If the state can’t get its arms around this issue, Schwertner said, the state would regret it. “It leads to a tinderbox, that is going to blow up in the face of states,” he said. “Texas is in better shape than other states, but I do not want to see Texas go into a situation where we have a decline in our markets by 30 or 40 percent and we come back to this Legislature and it’s the number one issue that no one has an answer for.”
Pension benefits are a major incentive for state employees, with 75 percent of state employees reporting that they were a major factor in choosing to work for and stay with the state, according to Wilson. The median salary for a state employee currently sits at around $36,000. “That’s a pretty low wage if you’re living in Austin, Texas for sure,” said Lubbock Senator Charles Perry.
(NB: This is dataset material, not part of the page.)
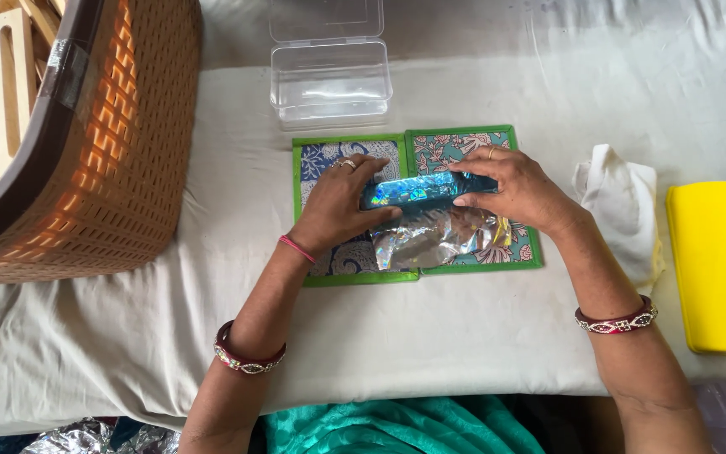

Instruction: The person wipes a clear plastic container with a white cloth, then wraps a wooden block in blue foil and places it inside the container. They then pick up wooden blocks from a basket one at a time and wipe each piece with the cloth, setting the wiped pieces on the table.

He cautioned against resolving the unfunded liability in a way that hurts beneficiaries. “Our employees signed on with an expectation and I think it’s only fair that we meet that expectation if it’s conceivably possible,” he said. “From here we don’t see how we can get there, but I think this group of people can figure out a way to get there.”
Committee Chair and Flower Mound Senator Jane Nelson said that despite the uncertainty surrounding economic issues this session, ERS reform will be a key issue for Senate budget writers. “The Employee Retirement System is a priority of this Legislature and of this committee,” she said. “As we get more and more certainty, we will fill in the details.” Houston Senator Joan Huffman, who led TRS reform efforts in 2019, will also be carrying ERS reform on behalf of the Senate this session.
The Senate will reconvene Tuesday, February 16 at 3 p.m.